GIVEN DATA:

--------------------------------

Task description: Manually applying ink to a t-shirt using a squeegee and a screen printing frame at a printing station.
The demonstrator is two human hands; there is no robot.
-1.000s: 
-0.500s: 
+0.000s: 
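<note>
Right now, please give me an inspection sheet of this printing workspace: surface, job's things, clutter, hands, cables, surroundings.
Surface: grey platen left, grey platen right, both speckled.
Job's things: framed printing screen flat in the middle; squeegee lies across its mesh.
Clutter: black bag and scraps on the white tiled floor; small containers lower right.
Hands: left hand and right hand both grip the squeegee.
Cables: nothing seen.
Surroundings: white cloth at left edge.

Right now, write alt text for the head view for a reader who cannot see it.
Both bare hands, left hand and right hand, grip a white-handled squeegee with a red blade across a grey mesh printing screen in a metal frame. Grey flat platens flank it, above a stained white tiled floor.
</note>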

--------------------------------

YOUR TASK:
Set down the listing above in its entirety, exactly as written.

RESULT:
Task description: Manually applying ink to a t-shirt using a squeegee and a screen printing frame at a printing station.
The demonstrator is two human hands; there is no robot.
-1.000s: 
-0.500s: 
+0.000s: 
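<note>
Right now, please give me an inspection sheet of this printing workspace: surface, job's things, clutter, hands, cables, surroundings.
Surface: grey platen left, grey platen right, both speckled.
Job's things: framed printing screen flat in the middle; squeegee lies across its mesh.
Clutter: black bag and scraps on the white tiled floor; small containers lower right.
Hands: left hand and right hand both grip the squeegee.
Cables: nothing seen.
Surroundings: white cloth at left edge.

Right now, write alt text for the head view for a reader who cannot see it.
Both bare hands, left hand and right hand, grip a white-handled squeegee with a red blade across a grey mesh printing screen in a metal frame. Grey flat platens flank it, above a stained white tiled floor.
</note>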

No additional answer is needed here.